## What the task requires
Everything in the listing below must be set down again exactly, apart from the pictures.

# # # # # # #

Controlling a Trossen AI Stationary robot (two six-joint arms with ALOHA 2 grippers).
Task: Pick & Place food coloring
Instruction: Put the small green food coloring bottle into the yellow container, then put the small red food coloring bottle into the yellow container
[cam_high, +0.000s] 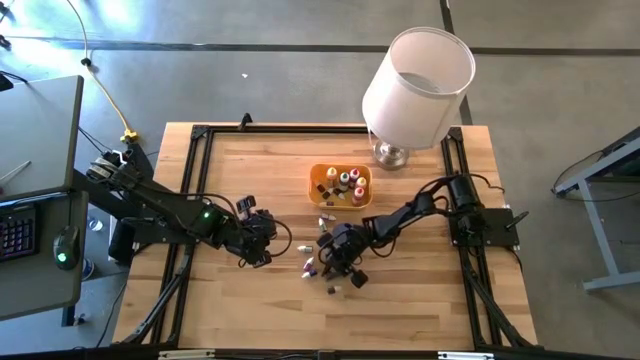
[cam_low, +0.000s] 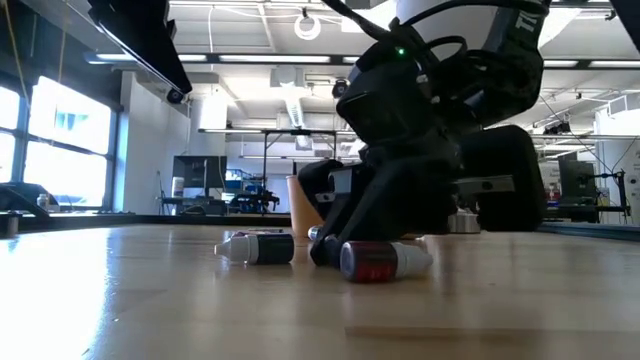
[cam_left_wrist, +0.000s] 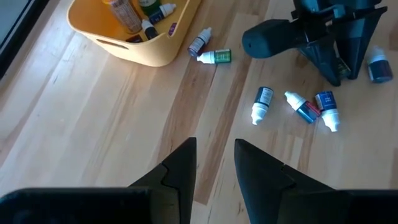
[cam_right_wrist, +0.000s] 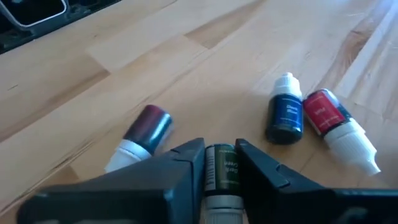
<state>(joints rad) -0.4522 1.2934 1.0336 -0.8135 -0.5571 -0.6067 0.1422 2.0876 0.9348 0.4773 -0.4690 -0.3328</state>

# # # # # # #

## Result of this task
Controlling a Trossen AI Stationary robot (two six-joint arms with ALOHA 2 grippers).
Task: Pick & Place food coloring
Instruction: Put the small green food coloring bottle into the yellow container, then put the small red food coloring bottle into the yellow container
[cam_high, +0.000s] 
[cam_low, +0.000s] 
[cam_left_wrist, +0.000s] 
[cam_right_wrist, +0.000s] 
<state>(joints rad) -0.4522 1.2934 1.0336 -0.8135 -0.5571 -0.6067 0.1422 2.0876 0.9348 0.4773 -0.4690 -0.3328</state>

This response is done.